Scan the records that follow, and whenever a line has the word "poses", copy it.

SOURCE DATA START

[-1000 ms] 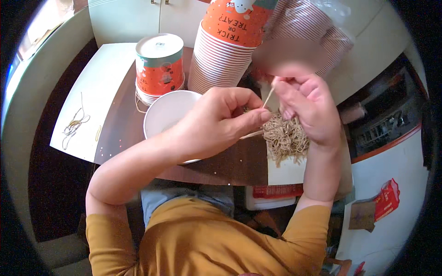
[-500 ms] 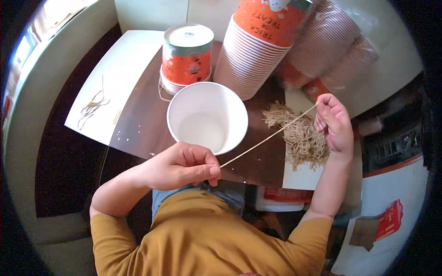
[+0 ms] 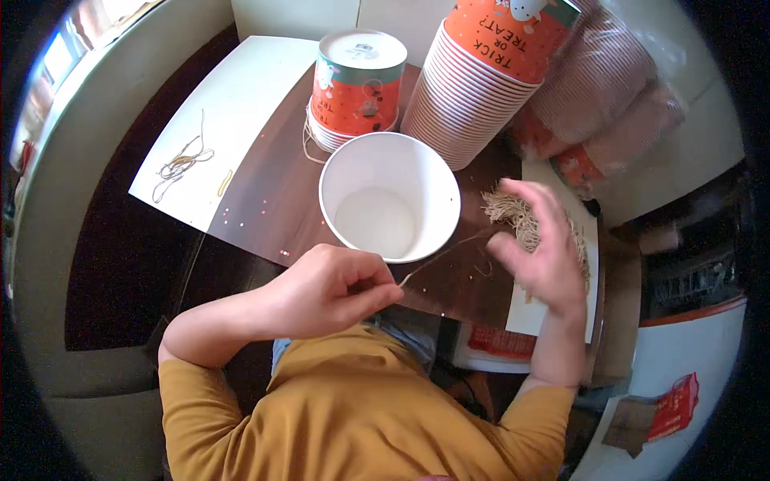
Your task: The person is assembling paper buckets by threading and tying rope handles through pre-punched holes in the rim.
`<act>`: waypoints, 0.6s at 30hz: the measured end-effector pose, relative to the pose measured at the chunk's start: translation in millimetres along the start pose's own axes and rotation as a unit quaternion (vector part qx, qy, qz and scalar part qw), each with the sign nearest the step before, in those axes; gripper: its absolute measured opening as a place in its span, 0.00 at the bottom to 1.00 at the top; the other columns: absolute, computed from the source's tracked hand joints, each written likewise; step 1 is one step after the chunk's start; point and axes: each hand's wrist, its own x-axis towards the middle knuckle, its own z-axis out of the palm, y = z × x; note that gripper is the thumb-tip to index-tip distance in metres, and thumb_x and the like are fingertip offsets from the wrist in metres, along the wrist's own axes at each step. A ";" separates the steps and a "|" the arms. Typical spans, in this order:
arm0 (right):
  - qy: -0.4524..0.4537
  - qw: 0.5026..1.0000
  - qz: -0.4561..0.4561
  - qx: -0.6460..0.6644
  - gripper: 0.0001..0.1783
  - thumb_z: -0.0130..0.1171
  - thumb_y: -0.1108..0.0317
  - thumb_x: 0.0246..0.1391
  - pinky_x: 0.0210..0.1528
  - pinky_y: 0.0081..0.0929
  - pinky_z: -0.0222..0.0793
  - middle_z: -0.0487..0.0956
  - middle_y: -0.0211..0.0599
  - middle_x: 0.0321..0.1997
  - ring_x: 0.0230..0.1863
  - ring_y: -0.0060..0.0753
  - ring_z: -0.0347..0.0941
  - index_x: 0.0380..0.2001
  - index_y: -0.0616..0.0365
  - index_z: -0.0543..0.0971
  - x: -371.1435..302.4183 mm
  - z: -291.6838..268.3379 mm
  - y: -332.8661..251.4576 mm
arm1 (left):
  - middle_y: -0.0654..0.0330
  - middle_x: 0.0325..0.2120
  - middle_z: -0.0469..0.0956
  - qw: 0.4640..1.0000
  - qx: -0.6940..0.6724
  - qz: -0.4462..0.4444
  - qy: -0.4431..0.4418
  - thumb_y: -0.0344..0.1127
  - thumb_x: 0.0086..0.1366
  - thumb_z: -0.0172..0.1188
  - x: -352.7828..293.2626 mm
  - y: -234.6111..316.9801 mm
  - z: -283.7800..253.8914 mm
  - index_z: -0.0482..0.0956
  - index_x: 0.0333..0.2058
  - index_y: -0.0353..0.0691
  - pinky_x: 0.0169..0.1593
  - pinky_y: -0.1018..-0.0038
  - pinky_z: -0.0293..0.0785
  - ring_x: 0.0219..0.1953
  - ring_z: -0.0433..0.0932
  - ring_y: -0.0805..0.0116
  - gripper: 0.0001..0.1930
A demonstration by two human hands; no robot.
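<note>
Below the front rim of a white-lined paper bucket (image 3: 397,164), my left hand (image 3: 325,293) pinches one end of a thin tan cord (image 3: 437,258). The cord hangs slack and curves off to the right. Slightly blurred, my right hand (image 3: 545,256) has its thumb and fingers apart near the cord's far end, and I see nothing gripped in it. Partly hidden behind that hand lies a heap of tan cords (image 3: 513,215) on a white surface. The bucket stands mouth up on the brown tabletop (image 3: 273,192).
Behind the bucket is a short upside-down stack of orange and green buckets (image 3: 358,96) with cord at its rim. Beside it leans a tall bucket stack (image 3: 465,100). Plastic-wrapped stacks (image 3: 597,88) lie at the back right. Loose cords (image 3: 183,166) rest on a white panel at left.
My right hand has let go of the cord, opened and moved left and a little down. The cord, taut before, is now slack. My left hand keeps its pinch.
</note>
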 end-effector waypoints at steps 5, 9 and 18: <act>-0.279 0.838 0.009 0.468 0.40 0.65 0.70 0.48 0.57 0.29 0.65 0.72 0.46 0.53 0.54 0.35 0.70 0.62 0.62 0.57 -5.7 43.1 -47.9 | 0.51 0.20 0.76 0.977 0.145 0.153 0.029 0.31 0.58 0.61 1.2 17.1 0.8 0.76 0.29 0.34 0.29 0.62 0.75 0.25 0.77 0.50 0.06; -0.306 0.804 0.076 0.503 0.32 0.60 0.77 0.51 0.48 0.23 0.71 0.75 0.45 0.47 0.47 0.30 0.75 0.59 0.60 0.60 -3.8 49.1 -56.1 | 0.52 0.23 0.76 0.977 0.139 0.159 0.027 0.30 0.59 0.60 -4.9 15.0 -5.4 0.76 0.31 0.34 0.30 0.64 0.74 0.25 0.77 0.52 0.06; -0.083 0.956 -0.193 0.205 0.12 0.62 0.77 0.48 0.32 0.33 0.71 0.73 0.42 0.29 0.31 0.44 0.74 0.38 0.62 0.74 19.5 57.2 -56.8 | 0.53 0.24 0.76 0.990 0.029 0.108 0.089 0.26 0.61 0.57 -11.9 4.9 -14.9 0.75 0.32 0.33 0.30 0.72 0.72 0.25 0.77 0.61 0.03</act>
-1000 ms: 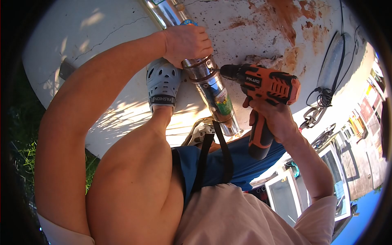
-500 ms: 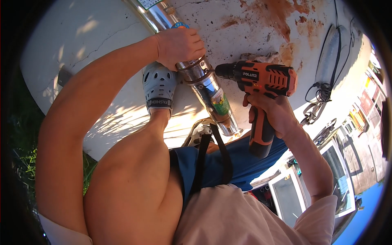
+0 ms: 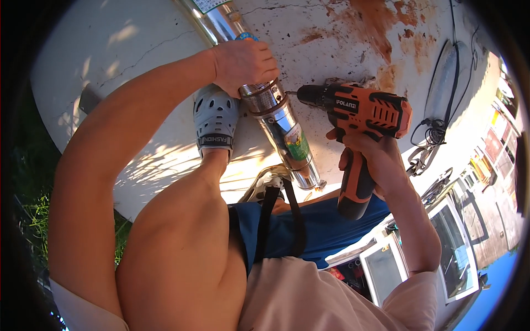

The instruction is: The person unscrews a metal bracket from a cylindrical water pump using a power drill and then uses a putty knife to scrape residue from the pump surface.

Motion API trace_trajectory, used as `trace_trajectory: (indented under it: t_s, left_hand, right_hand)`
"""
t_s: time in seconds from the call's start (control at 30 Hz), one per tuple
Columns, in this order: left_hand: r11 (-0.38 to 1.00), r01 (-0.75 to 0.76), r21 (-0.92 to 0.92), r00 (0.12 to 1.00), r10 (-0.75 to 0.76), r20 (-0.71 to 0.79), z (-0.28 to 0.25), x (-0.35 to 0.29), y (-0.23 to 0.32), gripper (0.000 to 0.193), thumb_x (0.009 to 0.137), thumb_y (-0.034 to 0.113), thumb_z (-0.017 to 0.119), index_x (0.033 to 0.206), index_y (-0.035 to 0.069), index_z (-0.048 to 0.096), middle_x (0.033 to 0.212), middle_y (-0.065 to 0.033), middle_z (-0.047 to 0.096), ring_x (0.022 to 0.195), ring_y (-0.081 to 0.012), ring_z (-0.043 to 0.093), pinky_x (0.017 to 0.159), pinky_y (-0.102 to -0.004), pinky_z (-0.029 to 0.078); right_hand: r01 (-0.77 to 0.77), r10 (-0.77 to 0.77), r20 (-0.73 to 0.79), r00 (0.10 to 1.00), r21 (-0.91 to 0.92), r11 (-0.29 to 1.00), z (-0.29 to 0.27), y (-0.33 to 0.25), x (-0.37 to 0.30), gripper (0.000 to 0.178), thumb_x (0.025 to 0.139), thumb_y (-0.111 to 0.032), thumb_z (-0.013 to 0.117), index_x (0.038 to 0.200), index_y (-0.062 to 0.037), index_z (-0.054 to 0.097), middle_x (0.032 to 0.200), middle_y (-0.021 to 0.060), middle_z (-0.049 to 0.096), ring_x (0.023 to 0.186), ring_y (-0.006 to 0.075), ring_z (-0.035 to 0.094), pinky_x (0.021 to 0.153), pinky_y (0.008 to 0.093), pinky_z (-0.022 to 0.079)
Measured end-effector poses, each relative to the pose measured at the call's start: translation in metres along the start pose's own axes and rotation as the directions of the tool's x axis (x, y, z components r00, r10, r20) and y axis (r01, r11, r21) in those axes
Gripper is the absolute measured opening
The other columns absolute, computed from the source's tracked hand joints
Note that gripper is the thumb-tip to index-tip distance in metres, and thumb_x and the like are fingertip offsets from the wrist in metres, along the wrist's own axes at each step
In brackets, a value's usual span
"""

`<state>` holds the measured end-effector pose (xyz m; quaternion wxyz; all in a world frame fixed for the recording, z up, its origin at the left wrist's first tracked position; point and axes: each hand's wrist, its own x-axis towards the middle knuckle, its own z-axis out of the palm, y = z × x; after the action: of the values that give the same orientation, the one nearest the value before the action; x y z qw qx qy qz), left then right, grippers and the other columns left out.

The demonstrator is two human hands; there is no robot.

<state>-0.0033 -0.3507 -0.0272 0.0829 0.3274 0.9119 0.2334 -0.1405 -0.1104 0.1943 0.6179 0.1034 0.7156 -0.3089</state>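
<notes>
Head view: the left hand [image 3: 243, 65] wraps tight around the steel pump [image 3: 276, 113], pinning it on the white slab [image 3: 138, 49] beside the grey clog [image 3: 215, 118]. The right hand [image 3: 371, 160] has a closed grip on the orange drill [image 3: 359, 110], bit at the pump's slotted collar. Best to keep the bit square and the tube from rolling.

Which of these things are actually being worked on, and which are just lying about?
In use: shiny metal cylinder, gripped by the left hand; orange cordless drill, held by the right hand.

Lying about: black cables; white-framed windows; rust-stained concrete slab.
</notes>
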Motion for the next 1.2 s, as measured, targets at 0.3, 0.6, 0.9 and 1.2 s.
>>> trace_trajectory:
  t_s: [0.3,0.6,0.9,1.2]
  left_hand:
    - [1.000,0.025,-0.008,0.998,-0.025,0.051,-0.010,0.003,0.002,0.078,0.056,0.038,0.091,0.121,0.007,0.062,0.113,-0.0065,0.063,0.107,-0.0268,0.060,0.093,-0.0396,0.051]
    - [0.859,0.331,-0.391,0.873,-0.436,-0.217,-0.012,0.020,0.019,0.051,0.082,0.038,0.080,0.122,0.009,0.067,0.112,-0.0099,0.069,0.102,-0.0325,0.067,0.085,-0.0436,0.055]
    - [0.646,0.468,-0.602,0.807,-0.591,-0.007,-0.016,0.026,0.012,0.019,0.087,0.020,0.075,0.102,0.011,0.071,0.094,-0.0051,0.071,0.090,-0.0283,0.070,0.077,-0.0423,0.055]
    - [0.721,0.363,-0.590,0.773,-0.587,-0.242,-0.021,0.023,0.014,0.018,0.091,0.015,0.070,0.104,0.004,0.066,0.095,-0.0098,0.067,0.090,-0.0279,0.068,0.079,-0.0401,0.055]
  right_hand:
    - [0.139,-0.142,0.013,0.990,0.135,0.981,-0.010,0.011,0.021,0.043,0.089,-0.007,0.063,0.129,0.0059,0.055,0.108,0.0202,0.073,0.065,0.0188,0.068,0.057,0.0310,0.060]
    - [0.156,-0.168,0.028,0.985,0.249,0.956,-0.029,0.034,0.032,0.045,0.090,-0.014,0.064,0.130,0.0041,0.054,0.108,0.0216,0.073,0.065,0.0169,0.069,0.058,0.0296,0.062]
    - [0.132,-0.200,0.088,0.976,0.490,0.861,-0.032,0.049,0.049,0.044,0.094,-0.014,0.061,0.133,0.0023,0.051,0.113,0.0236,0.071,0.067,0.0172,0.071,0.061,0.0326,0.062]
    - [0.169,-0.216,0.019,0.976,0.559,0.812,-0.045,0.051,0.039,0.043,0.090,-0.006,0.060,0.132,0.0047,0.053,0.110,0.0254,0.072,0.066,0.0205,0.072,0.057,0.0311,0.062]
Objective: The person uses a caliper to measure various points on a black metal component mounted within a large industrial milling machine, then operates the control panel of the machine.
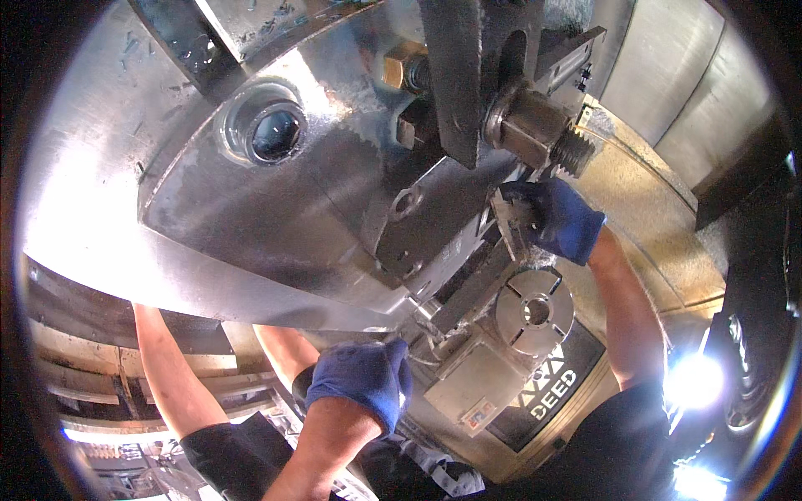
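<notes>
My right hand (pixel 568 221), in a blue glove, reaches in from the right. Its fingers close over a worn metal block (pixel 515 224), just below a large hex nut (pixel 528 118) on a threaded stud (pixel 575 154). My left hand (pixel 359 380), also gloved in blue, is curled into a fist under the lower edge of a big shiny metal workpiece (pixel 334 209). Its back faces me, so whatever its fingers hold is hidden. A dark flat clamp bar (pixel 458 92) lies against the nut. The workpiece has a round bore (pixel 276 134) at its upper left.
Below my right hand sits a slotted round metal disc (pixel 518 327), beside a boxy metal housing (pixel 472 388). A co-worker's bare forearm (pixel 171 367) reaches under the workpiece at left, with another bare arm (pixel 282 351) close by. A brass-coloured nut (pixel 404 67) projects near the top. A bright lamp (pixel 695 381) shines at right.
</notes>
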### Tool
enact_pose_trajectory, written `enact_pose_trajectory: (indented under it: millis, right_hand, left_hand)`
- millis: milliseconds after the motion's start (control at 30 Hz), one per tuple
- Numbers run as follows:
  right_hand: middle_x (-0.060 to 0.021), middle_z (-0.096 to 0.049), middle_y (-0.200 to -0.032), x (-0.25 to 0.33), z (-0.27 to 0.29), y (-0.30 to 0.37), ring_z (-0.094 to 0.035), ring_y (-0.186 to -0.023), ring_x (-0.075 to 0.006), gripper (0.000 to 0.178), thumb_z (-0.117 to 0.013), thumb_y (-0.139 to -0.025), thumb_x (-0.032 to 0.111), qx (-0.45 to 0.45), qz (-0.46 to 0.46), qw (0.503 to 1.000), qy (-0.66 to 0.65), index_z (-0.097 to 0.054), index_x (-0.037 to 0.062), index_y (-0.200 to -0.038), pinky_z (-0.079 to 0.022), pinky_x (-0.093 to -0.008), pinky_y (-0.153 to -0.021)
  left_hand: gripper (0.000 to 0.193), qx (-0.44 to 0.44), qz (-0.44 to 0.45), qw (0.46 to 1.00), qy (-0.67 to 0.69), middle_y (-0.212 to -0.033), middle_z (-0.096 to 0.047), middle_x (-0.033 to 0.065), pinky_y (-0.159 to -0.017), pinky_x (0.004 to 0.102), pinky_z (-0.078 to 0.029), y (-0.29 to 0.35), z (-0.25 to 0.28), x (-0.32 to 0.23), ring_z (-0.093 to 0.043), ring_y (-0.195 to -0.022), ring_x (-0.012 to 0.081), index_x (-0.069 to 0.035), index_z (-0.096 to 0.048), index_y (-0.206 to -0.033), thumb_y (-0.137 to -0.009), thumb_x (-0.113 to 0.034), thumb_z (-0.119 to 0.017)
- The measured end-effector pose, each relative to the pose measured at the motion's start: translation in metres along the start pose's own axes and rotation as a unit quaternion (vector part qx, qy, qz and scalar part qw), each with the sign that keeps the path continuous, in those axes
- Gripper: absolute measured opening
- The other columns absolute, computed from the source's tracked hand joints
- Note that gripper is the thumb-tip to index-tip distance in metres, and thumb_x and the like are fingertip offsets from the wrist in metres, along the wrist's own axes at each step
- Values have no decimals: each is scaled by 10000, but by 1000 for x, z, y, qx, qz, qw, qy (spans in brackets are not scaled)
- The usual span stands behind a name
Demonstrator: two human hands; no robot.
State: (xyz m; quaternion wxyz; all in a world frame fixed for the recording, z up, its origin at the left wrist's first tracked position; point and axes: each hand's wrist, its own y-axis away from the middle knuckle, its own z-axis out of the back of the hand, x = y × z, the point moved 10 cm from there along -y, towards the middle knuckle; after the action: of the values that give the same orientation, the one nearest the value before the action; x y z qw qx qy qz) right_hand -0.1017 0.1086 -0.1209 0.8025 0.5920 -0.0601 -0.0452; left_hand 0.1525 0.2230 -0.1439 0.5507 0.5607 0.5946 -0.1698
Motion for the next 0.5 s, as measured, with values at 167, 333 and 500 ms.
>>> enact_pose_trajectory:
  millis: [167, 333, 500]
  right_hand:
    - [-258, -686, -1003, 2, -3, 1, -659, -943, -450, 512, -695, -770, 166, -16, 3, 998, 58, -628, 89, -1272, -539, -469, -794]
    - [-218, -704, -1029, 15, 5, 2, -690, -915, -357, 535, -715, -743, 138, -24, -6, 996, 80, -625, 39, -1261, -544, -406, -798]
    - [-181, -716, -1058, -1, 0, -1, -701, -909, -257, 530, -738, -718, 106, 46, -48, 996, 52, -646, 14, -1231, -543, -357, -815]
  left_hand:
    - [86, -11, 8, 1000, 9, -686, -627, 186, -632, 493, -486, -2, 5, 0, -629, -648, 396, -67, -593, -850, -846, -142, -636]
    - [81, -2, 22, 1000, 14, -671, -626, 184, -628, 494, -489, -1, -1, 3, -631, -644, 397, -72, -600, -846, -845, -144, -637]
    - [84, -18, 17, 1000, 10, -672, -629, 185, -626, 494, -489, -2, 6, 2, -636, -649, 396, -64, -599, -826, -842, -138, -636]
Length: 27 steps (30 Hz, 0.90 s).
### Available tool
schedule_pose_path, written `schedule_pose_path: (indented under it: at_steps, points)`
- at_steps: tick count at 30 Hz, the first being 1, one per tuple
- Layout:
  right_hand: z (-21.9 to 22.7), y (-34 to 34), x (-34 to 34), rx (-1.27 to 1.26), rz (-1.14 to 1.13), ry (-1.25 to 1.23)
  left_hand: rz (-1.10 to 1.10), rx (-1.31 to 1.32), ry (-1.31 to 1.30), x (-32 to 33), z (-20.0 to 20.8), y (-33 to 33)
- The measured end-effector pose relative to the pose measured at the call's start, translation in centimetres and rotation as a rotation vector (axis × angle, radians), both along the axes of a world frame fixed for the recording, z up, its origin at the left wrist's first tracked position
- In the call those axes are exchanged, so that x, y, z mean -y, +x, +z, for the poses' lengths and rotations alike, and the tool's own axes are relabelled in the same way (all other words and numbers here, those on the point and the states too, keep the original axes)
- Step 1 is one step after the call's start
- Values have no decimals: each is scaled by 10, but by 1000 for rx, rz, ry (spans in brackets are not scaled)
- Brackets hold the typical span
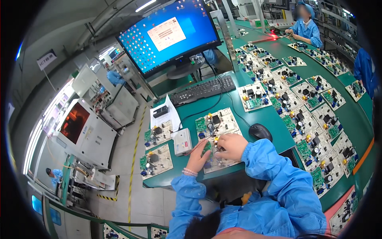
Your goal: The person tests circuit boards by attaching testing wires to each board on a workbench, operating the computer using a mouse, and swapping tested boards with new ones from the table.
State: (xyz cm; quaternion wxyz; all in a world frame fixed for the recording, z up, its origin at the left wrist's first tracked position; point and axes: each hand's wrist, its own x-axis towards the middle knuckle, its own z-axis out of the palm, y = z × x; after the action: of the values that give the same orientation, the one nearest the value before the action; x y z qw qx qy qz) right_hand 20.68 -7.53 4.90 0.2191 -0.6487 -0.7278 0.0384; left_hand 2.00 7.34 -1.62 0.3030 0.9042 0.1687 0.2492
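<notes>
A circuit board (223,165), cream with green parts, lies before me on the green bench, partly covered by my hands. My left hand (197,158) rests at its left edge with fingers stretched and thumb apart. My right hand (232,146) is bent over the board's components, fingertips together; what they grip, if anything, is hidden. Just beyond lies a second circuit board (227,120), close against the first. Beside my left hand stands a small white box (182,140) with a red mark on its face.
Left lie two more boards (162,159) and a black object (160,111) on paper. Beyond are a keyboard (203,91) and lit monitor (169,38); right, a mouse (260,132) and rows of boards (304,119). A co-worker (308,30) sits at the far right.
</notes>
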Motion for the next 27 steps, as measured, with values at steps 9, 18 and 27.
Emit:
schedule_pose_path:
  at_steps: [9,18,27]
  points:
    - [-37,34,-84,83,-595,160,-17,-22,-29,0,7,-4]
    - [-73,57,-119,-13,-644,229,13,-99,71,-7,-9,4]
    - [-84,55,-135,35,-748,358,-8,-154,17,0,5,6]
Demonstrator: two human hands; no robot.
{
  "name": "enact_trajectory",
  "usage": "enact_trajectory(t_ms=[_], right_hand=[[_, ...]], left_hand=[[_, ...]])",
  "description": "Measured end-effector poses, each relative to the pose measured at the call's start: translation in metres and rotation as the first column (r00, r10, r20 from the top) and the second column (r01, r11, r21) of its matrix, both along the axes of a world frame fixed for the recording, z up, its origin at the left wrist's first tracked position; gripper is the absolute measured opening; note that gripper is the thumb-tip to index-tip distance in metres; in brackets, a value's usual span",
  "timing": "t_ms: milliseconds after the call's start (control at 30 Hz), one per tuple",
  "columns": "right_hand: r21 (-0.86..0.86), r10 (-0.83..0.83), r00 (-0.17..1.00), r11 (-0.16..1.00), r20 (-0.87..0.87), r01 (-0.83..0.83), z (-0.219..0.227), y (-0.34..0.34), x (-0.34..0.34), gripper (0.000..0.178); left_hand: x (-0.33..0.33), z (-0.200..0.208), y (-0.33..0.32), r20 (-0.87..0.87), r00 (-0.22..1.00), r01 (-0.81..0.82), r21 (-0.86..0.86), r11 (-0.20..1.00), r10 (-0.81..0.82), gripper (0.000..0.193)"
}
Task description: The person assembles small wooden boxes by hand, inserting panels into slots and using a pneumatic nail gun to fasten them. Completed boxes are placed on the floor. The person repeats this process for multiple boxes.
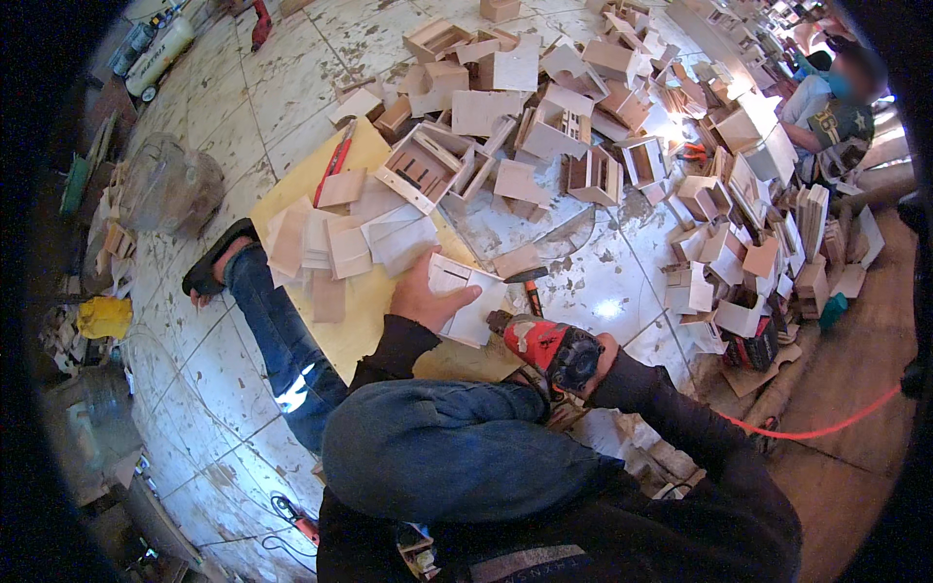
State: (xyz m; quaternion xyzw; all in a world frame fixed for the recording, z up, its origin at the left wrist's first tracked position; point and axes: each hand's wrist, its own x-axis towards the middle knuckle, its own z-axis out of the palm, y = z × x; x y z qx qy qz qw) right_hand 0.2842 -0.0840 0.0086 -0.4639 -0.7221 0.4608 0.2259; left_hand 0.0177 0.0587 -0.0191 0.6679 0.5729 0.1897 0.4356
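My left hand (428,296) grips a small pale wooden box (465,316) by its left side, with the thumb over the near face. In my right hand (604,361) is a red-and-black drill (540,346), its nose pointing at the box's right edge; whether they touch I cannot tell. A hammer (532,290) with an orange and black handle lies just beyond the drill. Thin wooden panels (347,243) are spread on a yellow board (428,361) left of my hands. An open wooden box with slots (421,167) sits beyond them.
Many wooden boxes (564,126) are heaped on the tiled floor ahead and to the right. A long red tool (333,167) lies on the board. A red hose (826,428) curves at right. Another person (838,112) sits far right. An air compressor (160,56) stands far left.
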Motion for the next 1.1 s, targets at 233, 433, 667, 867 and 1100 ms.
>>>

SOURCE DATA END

> _WRITTEN RESPONSE_
Measured end-effector poses, each relative to the pose measured at the call's start: translation in metres along the start pose's own axes and rotation as the directions of the tool's x axis (x, y, z components r00, r10, r20) and y axis (r01, r11, r21) in those axes
- In the call those axes are exchanged, so that x, y, z mean -y, +x, +z, for the poses' lengths and rotations alike, and the tool's own axes are relabelled in the same way (all other words and numbers here, those on the point and the states too, keep the original axes)
  "description": "Measured end-effector poses, each relative to the pose measured at the call's start: translation in metres and rotation as the first column (r00, r10, r20 from the top) and the second column (r01, r11, r21) of its matrix, both along the axes of a world frame fixed for the recording, z up, its origin at the left wrist's first tracked position; gripper is the absolute measured opening; note that gripper is the thumb-tip to index-tip distance in metres; in brackets, a value's usual span",

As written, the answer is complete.